Not sure if you saw this post but this is what I have done so far and he is improving a lot!! I did give him a second dose of penicillin this morning along with another dose of vit b complex with thiamine. 
They get CDT shots but no pneumonia vaccine yet as I didn't know it existed until recently.
This kid is around 10-15lbs but is almost 3 months old he was a quad and is the same size as a 3 week old. He was also a bottle baby and has been treated for cocci. 
Does this sound right, continue the pen g for four more days 2x a day. Also do I give a vit b shot with each pen shot? 
I'm thinking this may be interstitial pneumonia What does everyone else think? The other goat that passed went so fast without many signs of anything... But he did have other problems I was dealing with also. :shrug: 
Oh also the weather has been up and down a lot every where from 90's to 60's and humid with some short rainstorms.


----------



## GypsyGoats (Mar 22, 2011)

toth boer goats said:


> If the temp is sub ...it most likely isn't pneumonia.... with pnemonia.. there will be high fever... I've read that there is a type of pneumonia that will spike a fever than drop to sub normal temp usually before you can even tell anything is wrong and will be dead within 12 hours of begining Interstitial Pneumonia.... I dont know if that was it but it just seems to be the only thing I can come up with right now...
> 
> Get a fecal test done for worms and cocci...how is his gum color? His gum eyelid color is good he was wormed with valbezen about a week and a half agoAgain... don't know how old this kid is? If the goat has an overload of worms and is anemic...that alone can kill a goat ....the goat will need iron to rebuild it's blood...or it can die.....makes them weak....You have to be careful when worming goats.. that are anemic and have a large worm loads..if you give the wormer by mouth... it can make a goat bleed out quickly... killing the goat fast....it makes the worms let go... from the stomach lining all at once and where they let go... the stomach starts to bleed...so... it is best to inject a wormer at first ..in situations like this...to kill them off slowly..... that may of been what happened to your other goat.... :hug:


I dont think that is what happened to my other goat because about a week before he died I had given him Ivomec by injection SQ and also to another goat with the exact same issues and she is doing great gaining weight and eyelids are getting better just gave her another dose injected also. but his temperature just dropped to 98 and still acted ok (off but still eating and pooping fine) Then he laid down and just didnt act himself and while we were trying to figure out what to do I went back to him and he was gone...It was just so weird as he was improving alot after his shot of ivomec... Thank you all for the help Please let me know what you think?? I hate guessing but I spent all night trying to find something and it just never matched up until I read about that pneumonia...


----------



## toth boer goats (Jul 20, 2008)

> I dont think that is what happened to my other goat because about a week before he died I had given him Ivomec by injection SQ and also to another goat with the exact same issues and she is doing great gaining weight and eyelids are getting better just gave her another dose injected also. but his temperature just dropped to 98 and still acted ok (off but still eating and pooping fine) Then he laid down and just didnt act himself and while we were trying to figure out what to do I went back to him and he was gone...It was just so weird as he was improving alot after his shot of ivomec... Thank you all for the help Please let me know what you think?? I hate guessing but I spent all night trying to find something and it just never matched up until I read about that pneumonia...

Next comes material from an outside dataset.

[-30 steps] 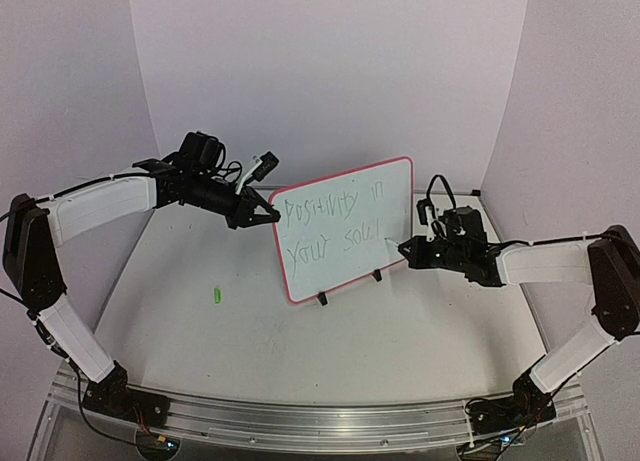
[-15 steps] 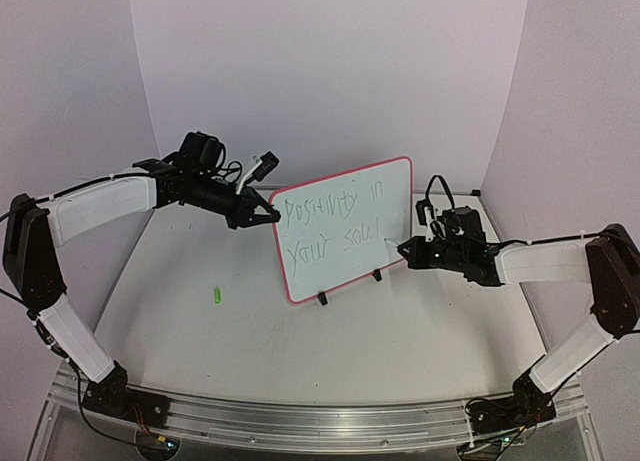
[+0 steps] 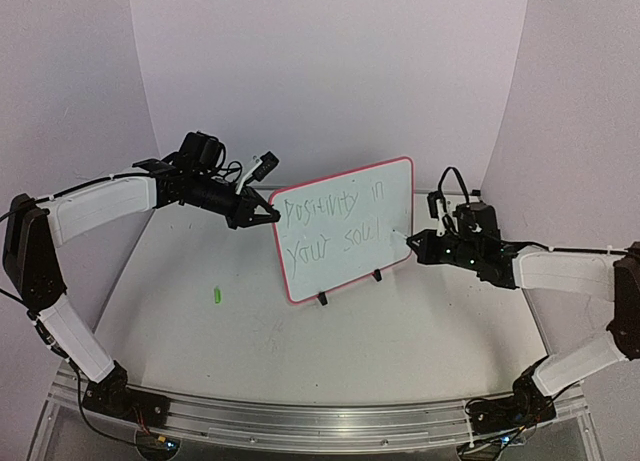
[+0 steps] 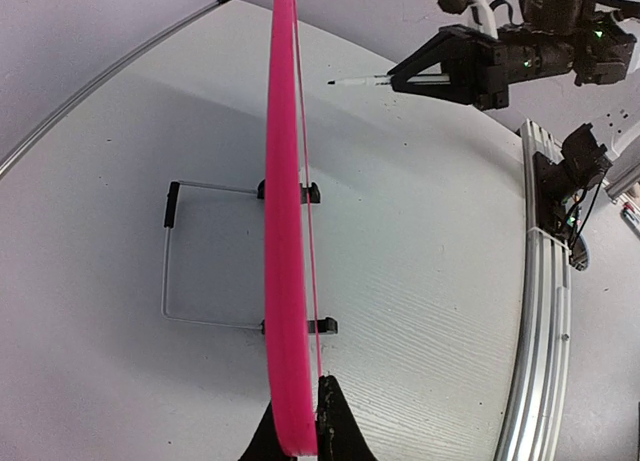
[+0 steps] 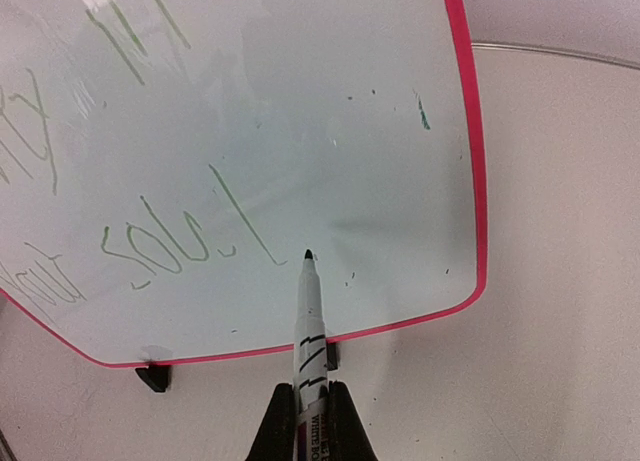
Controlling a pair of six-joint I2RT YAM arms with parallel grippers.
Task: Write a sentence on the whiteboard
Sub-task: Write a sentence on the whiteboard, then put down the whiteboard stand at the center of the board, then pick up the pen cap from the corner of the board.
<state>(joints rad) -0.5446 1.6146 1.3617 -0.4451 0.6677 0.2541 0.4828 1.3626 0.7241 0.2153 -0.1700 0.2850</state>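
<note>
The right tool point(image 5: 310, 396), clamped on the marker point(image 5: 308, 316), aims it at twelve o'clock, tip just off the whiteboard point(image 5: 400, 171), past the sentence point(image 5: 165, 246).

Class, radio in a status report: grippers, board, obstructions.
Left gripper shut on whiteboard edge. Right gripper shut on marker, tip off board. Sentence in two green lines. Nothing between marker and board.

Pale lavender back wall point(image 3: 330, 71), matching side walls point(image 3: 60, 91) closing in left and right, white wood-grain desk point(image 3: 300, 351) with a curved far edge, aluminium rail point(image 3: 320, 423) along its near edge, soft even light, faint shadows.
</note>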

 Worms can do major damage to the goats organs....causing death as well...causing things to shutdown if the damage is already done... it can be a factor.....


----------



## GypsyGoats (Mar 22, 2011)

That's true he was in rough shape I bought him about two weeks ago with a large group and they had to make a 6 hour trip home on a very hot day plus he was covered in lice and had obvious worm issues. Very underweight.. I just hope it's not related to what my buckling has.. But he is doing very good right now and is holding a normal temp big appetite and is acting like his normal self.


----------



## 8566 (Jul 18, 2012)

Hi There,

Great News that the lil one is doin better.
I would stick with what is working. Pen-G and VitB. Doesn't hurt to keep up the VitB. You could switch to orally if you're not wanting to stick the kid so much.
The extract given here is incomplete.